TO DO:
Write out exactly the lines from the line that contains "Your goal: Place" through the final line of the listing below, and no others.
******************************
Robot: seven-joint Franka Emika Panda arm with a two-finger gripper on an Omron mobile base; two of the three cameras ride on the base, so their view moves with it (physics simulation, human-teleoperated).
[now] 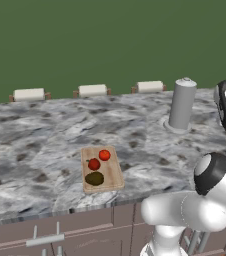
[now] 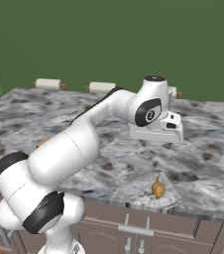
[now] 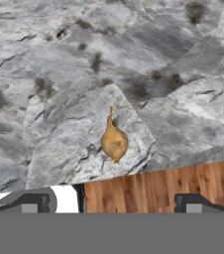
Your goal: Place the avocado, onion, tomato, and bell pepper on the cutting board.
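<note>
Hand (image 3: 112,201) open, fingers spread wide and grasping nothing, hanging above the onion (image 3: 114,141), which lies alone on the marbled desk (image 3: 59,74) near its front edge. Cutting board (image 1: 113,172) sits well apart on the desk, carrying the avocado (image 1: 94,178) and two small red round items (image 1: 99,159).

You had a grey marble counter (image 1: 35,130) with a tall grey canister (image 1: 181,105) standing upright at its two o'clock, three cream stool tops (image 1: 92,90) lined along the twelve o'clock edge, brown cabinet fronts (image 1: 85,230) with metal handles (image 1: 45,240) at six.
</note>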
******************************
ANSWER TO THE PROBLEM:
Your goal: Place the avocado, onion, tomato, and bell pepper on the cutting board.
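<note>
Hand (image 3: 112,201) open, fingers spread wide and grasping nothing, hanging above the onion (image 3: 114,141), which lies alone on the marbled desk (image 3: 59,74) near its front edge. Cutting board (image 1: 113,172) sits well apart on the desk, carrying the avocado (image 1: 94,178) and two small red round items (image 1: 99,159).

You had a grey marble counter (image 1: 35,130) with a tall grey canister (image 1: 181,105) standing upright at its two o'clock, three cream stool tops (image 1: 92,90) lined along the twelve o'clock edge, brown cabinet fronts (image 1: 85,230) with metal handles (image 1: 45,240) at six.
</note>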

No further response is required.